### Instructions for the task
Gather from the material every line that contains the string "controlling".
*** Block opens ***
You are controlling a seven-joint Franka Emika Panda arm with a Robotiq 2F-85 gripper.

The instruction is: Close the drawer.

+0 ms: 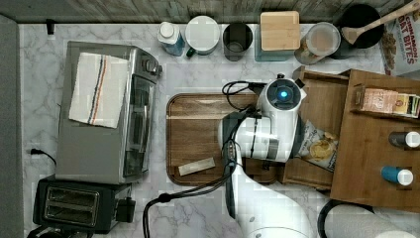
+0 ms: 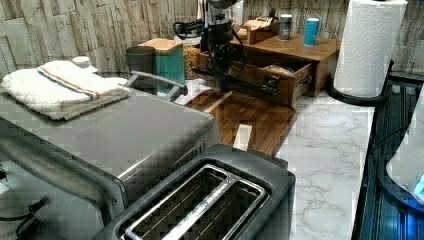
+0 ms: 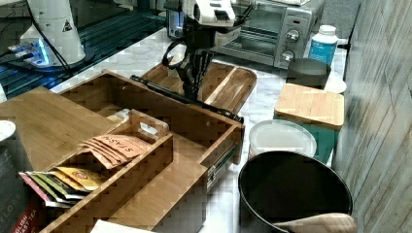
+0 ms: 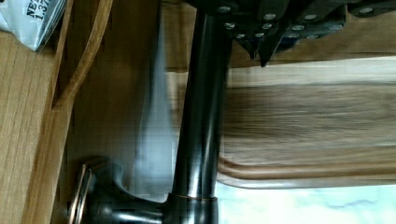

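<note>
Surface: marble counter below a wood-plank wall; we see a toaster oven and a toaster at the top view's left.
Drawer: we find the drawer pulled well out of the cabinet body at the top view's right, its front reaching the tray's right edge; a snack bag lies inside.
Handle: a dark bar handle runs along the drawer front; in the wrist view the bar crosses right under the finger bases.
Gripper: the gripper points down at the handle in the right view; we cannot tell whether its fingers are apart or closed on the bar.
Tray: a darker rounded tray lies just left of the drawer in the top view, holding a small packet.
Cabinet top: two bottles and a tea-bag box.
</note>
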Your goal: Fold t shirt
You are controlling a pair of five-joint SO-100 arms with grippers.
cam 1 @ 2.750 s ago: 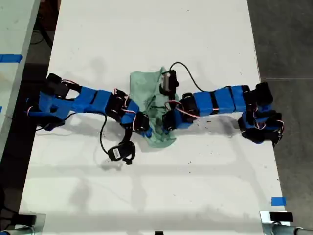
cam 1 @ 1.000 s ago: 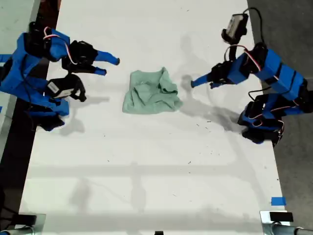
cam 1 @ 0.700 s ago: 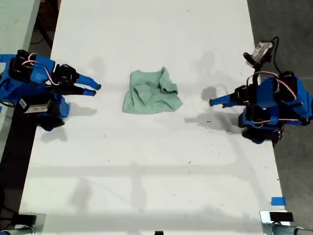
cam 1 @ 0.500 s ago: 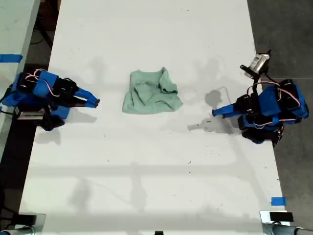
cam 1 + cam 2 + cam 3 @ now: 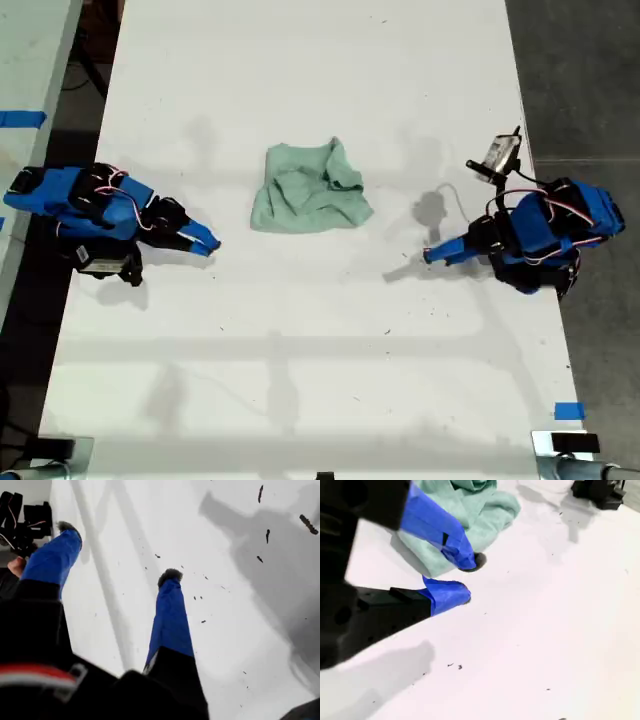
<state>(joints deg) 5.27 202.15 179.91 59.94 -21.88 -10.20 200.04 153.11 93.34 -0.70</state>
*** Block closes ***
### Task response
You are controlling a seven-joint Franka Emika Panda arm with a Robotiq 2F-85 gripper.
You are controlling a pair of five-joint SO-100 arms with grippers.

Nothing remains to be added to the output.